HELPING BUSINESSES LOWER COST AND INCREASE EMPLOYEE SATISFACTION
WHAT DOES A BUSINESS WITH 25-500 EMPLOYEES NEED TO KNOW ABOUT BENEFITS?
Healthcare and employee benefits continue to increase in cost and complexity. As we navigate the pandemic, it’s increasingly clear that as workers evaluate employers of choice, benefits have become a key component. To help determine your menu of benefits, tools such as benchmarking and surveys can provide insight.
Engage an experienced benefits professional with national resources. Form a partnership with an advisor who can develop a strategic plan based upon the culture, needs and budget of your business. The increasing cost of coverage necessitates having a specialist who can provide national buying power, innovative solutions, technology, a deep service team, and compliance resources.

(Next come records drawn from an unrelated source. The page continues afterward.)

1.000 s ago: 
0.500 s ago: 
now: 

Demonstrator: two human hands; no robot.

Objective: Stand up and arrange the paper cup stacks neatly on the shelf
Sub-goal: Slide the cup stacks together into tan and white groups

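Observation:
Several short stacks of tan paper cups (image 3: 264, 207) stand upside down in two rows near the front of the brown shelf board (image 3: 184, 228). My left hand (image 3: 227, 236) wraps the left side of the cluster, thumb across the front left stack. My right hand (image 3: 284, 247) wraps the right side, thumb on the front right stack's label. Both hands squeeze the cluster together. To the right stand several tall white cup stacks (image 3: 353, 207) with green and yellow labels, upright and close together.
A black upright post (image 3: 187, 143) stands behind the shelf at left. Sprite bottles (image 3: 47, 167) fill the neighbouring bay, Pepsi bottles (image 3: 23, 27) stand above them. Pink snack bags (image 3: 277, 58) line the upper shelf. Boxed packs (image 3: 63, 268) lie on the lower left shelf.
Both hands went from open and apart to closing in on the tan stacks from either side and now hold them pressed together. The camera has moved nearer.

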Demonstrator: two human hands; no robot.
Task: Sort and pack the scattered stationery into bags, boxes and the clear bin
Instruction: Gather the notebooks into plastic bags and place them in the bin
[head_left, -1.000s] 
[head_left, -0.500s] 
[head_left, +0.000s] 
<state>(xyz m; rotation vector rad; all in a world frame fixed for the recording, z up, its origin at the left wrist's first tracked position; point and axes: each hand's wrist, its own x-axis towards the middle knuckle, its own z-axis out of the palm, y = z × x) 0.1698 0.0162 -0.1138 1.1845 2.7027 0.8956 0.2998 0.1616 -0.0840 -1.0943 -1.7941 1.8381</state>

The landscape is continuously evolving. There are creative strategies being deployed that will shape the future of private healthcare. One of the most promising, is directing patients to the best doctors. We all know that there are excellent doctors and doctors who are not as good. The problem has been — how do you know which doctors produce the highest quality results. Technology has allowed systems to aggregate over 45 billion records to help determine which physicians are the top 20% – 25% in each geographic area. With this knowledge, the benefit plan can structure incentives to steer patients to the best doctors. The result is better outcomes and lower cost. This tool can be implemented as part of an existing fully insured plan (or self-funded) that a business has today. There is no need to change the insurance carrier’s network of doctors. Via an app, web site or concierge you can find a doctor who has the highest rating in his/her specialty.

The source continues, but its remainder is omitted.